> **What to work on**:
The data below should be restated word for word, pictures omitted.

[Collection entries]
###
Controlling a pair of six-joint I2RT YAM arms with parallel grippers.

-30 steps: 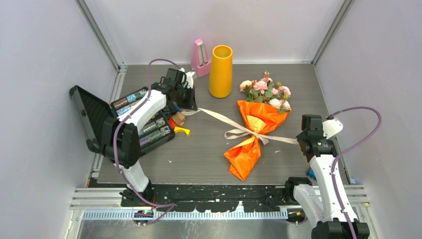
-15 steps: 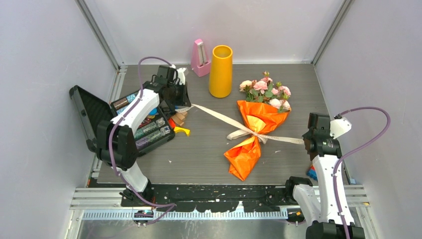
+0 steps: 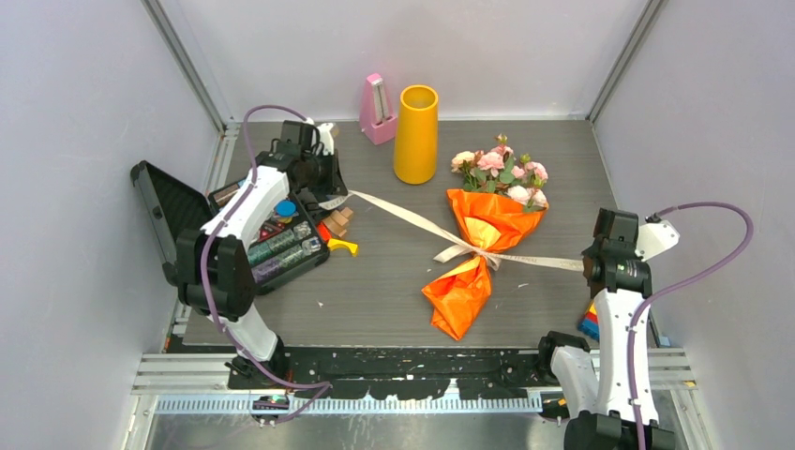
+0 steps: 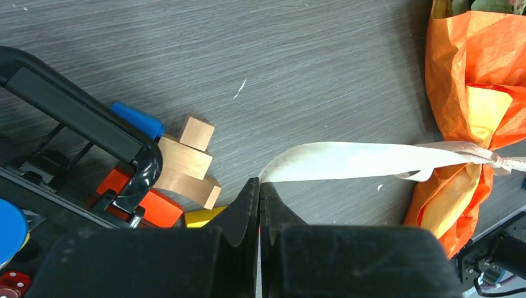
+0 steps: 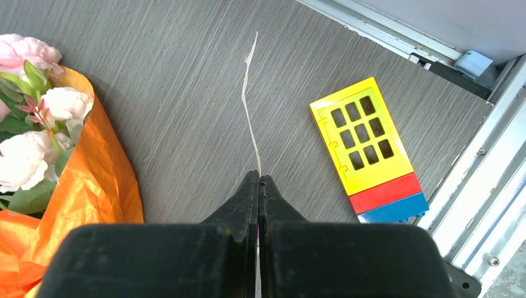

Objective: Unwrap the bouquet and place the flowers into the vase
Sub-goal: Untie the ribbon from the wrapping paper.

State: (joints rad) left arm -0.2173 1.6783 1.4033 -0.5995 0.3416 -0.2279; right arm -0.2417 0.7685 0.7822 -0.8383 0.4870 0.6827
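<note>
Orange crinkled paper wraps the bouquet [image 3: 487, 220], which lies on the grey worktop [image 3: 375, 281] with its twisted tail toward the near edge and the flowers [image 3: 502, 169] fanned toward the back. A beige ribbon [image 3: 412, 217] is knotted round its waist, each end drawn out taut to one side. The right pincer [image 5: 258, 181] is clamped together on the thin end near the right edge. The left pincer [image 4: 259, 186] is pinched tight on the broad end, farther back on the left. Held so, opposite pulls should slip the knot, which looks not yet undone.

Near the right pincer lies a yellow window brick [image 5: 363, 146]. By the left one sit wooden blocks [image 4: 189, 164] and an open black case [image 3: 159, 216], none touching the ribbon. Farthest back stands the yellow-orange vase [image 3: 416, 134], upright and apart from the flowers, with a pink metronome [image 3: 377, 110] beside it.
</note>
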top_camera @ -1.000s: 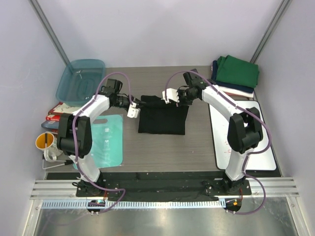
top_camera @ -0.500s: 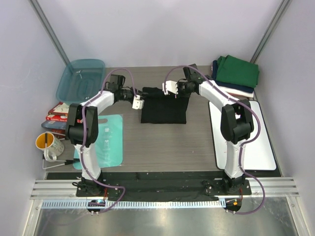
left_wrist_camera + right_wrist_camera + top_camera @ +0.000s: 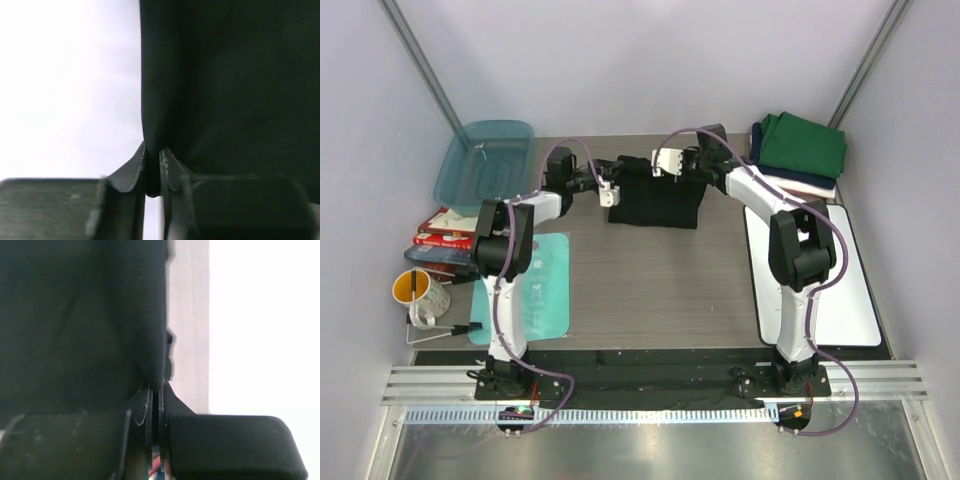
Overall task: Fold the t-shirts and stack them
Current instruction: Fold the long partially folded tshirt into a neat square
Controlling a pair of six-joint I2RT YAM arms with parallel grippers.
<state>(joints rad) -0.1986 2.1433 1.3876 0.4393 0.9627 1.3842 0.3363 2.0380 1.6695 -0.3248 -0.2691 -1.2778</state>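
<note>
Wood-grain surface (image 3: pixel 650 290): black t-shirt (image 3: pixel 655 205) lies spread at its far middle. Stack of folded t-shirts (image 3: pixel 800 150), green on top, sits at the far right corner, apart from the black one. Left fingers (image 3: pixel 131 172) are closed on the black shirt's far left corner and right fingers (image 3: pixel 141 407) on its far right corner, each pair pinching cloth.

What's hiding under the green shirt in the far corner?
A folded navy shirt lies under the green shirt, with a pale edge peeking out lower down. Whatever else is in the stack is covered.
</note>
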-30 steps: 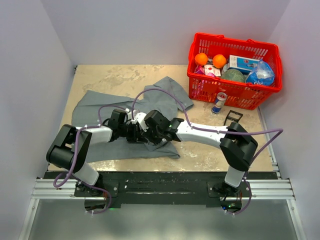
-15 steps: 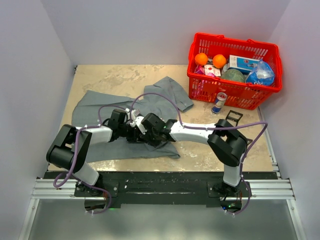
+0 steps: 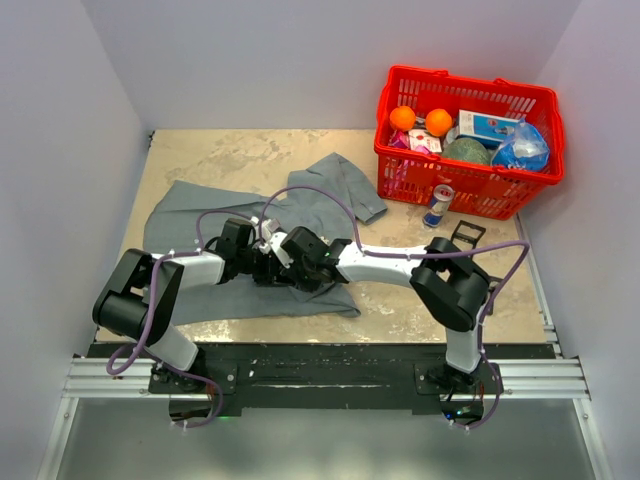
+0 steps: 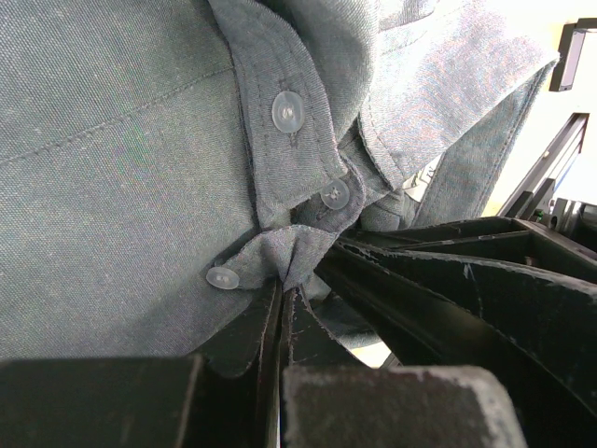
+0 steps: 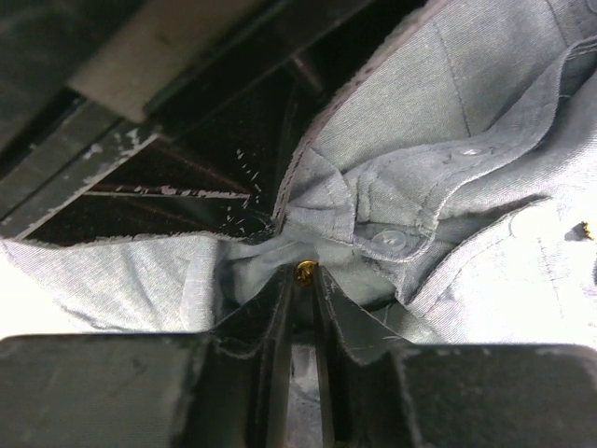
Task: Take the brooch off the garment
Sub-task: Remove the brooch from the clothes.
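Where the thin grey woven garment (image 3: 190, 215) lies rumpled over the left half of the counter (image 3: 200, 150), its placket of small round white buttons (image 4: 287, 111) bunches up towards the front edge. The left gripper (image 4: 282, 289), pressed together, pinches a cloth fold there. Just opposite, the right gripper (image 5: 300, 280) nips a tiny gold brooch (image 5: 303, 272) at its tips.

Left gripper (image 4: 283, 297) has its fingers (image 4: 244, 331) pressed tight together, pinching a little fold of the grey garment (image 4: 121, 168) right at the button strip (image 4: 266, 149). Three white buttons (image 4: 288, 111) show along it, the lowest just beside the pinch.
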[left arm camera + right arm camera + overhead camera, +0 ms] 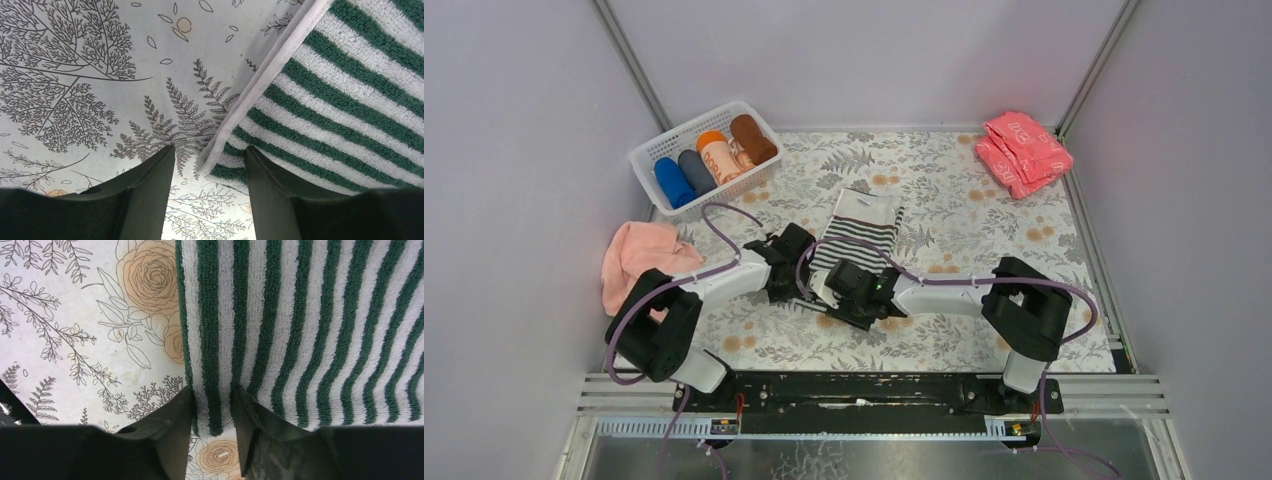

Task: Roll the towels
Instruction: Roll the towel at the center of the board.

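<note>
The table [944,345], covered with a white sheet printed with grey ferns and orange flowers, is carrying four things. A dark green and white striped terry towel [864,235] is lying flat near the middle. To the far left of this towel a white plastic mesh basket [646,148] is standing. To its near left a crumpled pale pink cloth towel [634,255] is lying. To its far right a stack of folded coral-pink towels [1024,150] is resting.

1. Striped towel [310,340]: we note looped terry cloth, matt and nubbly, with a smoother woven hem.
2. Worktop [100,75]: we note a smooth printed covering.
3. Left fingers [150,200]: we note matt black plastic.
4. Basket [649,152]: we note white plastic lattice.
5. Pale pink towel [636,250]: soft matt cloth.
</note>
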`<action>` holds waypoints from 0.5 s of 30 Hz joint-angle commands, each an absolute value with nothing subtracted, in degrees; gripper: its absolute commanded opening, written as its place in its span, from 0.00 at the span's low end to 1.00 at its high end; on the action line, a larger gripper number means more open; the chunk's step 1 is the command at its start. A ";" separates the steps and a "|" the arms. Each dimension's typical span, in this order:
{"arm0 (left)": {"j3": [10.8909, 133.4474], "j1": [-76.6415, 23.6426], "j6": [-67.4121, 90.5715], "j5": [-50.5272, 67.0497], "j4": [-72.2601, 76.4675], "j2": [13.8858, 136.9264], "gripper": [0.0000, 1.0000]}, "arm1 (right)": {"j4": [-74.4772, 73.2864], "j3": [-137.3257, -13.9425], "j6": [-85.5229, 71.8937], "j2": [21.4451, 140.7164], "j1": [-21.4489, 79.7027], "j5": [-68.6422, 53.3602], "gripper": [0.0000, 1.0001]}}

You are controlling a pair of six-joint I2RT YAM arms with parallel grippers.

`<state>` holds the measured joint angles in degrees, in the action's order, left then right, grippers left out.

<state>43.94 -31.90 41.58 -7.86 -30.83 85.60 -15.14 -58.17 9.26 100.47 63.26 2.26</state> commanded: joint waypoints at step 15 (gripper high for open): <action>43.14 -27.39 44.60 -13.62 -36.72 75.74 0.57 | -15.66 -58.80 5.03 102.56 62.85 -9.28 0.02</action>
<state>43.70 -29.06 42.63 -9.04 -32.71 82.91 -16.51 -61.43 9.10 102.89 63.86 2.44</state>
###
> **Exercise response**:
Controlling a pair of six-joint I2RT YAM arms with parallel grippers.

-30 steps: 
-15 steps: 
+0 steps: 
+0 steps: 
+0 steps: 

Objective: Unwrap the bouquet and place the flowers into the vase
Sub-goal: Untie the ribbon from the wrapping paper.

State: (joints rad) left arm -0.2173 1.6783 1.4033 -0.5995 0.3416 -0.2279; right arm -0.2417 0.7685 0.7822 -0.8383 0.4870 0.6827
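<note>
Orange crinkled paper wraps the bouquet [image 3: 487, 220], which lies on the grey worktop [image 3: 375, 281] with its twisted tail toward the near edge and the flowers [image 3: 502, 169] fanned toward the back. A beige ribbon [image 3: 412, 217] is knotted round its waist, each end drawn out taut to one side. The right pincer [image 5: 258, 181] is clamped together on the thin end near the right edge. The left pincer [image 4: 259, 186] is pinched tight on the broad end, farther back on the left. Held so, opposite pulls should slip the knot, which looks not yet undone.

Near the right pincer lies a yellow window brick [image 5: 363, 146]. By the left one sit wooden blocks [image 4: 189, 164] and an open black case [image 3: 159, 216], none touching the ribbon. Farthest back stands the yellow-orange vase [image 3: 416, 134], upright and apart from the flowers, with a pink metronome [image 3: 377, 110] beside it.
</note>
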top_camera @ -1.000s: 
top_camera @ -0.500s: 
left_wrist_camera + right_wrist_camera + top_camera @ +0.000s: 
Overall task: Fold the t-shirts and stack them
Current instruction: Fold the long partially folded tshirt into a neat square
Controlling a pair of six-joint I2RT YAM arms with parallel grippers.
<state>(joints rad) -0.1986 2.1433 1.3876 0.4393 0.9627 1.3842 0.3363 2.0380 1.6695 -0.3248 -0.2691 -1.2778</state>
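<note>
Wood-grain surface (image 3: pixel 650 290): black t-shirt (image 3: pixel 655 205) lies spread at its far middle. Stack of folded t-shirts (image 3: pixel 800 150), green on top, sits at the far right corner, apart from the black one. Left fingers (image 3: pixel 131 172) are closed on the black shirt's far left corner and right fingers (image 3: pixel 141 407) on its far right corner, each pair pinching cloth.

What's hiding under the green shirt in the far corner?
A folded navy shirt lies under the green shirt, with a pale edge peeking out lower down. Whatever else is in the stack is covered.
</note>
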-30 steps: 
-15 steps: 
+0 steps: 
+0 steps: 
+0 steps: 
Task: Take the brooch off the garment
Sub-task: Remove the brooch from the clothes.
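Where the thin grey woven garment (image 3: 190, 215) lies rumpled over the left half of the counter (image 3: 200, 150), its placket of small round white buttons (image 4: 287, 111) bunches up towards the front edge. The left gripper (image 4: 282, 289), pressed together, pinches a cloth fold there. Just opposite, the right gripper (image 5: 300, 280) nips a tiny gold brooch (image 5: 303, 272) at its tips.

Left gripper (image 4: 283, 297) has its fingers (image 4: 244, 331) pressed tight together, pinching a little fold of the grey garment (image 4: 121, 168) right at the button strip (image 4: 266, 149). Three white buttons (image 4: 288, 111) show along it, the lowest just beside the pinch.
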[left arm camera + right arm camera + overhead camera, +0 ms] 

Task: Roll the towels
Instruction: Roll the towel at the center of the board.

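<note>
The table [944,345], covered with a white sheet printed with grey ferns and orange flowers, is carrying four things. A dark green and white striped terry towel [864,235] is lying flat near the middle. To the far left of this towel a white plastic mesh basket [646,148] is standing. To its near left a crumpled pale pink cloth towel [634,255] is lying. To its far right a stack of folded coral-pink towels [1024,150] is resting.

1. Striped towel [310,340]: we note looped terry cloth, matt and nubbly, with a smoother woven hem.
2. Worktop [100,75]: we note a smooth printed covering.
3. Left fingers [150,200]: we note matt black plastic.
4. Basket [649,152]: we note white plastic lattice.
5. Pale pink towel [636,250]: soft matt cloth.
</note>
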`<action>` holds waypoints from 0.5 s of 30 Hz joint-angle commands, each an absolute value with nothing subtracted, in degrees; gripper: its absolute commanded opening, written as its place in its span, from 0.00 at the span's low end to 1.00 at its high end; on the action line, a larger gripper number means more open; the chunk's step 1 is the command at its start. A ";" separates the steps and a "|" the arms. Each dimension's typical span, in this order:
{"arm0 (left)": {"j3": [10.8909, 133.4474], "j1": [-76.6415, 23.6426], "j6": [-67.4121, 90.5715], "j5": [-50.5272, 67.0497], "j4": [-72.2601, 76.4675], "j2": [13.8858, 136.9264], "gripper": [0.0000, 1.0000]}, "arm1 (right)": {"j4": [-74.4772, 73.2864], "j3": [-137.3257, -13.9425], "j6": [-85.5229, 71.8937], "j2": [21.4451, 140.7164], "j1": [-21.4489, 79.7027], "j5": [-68.6422, 53.3602], "gripper": [0.0000, 1.0001]}}

You are controlling a pair of six-joint I2RT YAM arms with parallel grippers.

`<state>` holds the measured joint angles in degrees, in the action's order, left then right, grippers left out.

<state>43.94 -31.90 41.58 -7.86 -30.83 85.60 -15.14 -58.17 9.26 100.47 63.26 2.26</state> commanded: joint waypoints at step 15 (gripper high for open): <action>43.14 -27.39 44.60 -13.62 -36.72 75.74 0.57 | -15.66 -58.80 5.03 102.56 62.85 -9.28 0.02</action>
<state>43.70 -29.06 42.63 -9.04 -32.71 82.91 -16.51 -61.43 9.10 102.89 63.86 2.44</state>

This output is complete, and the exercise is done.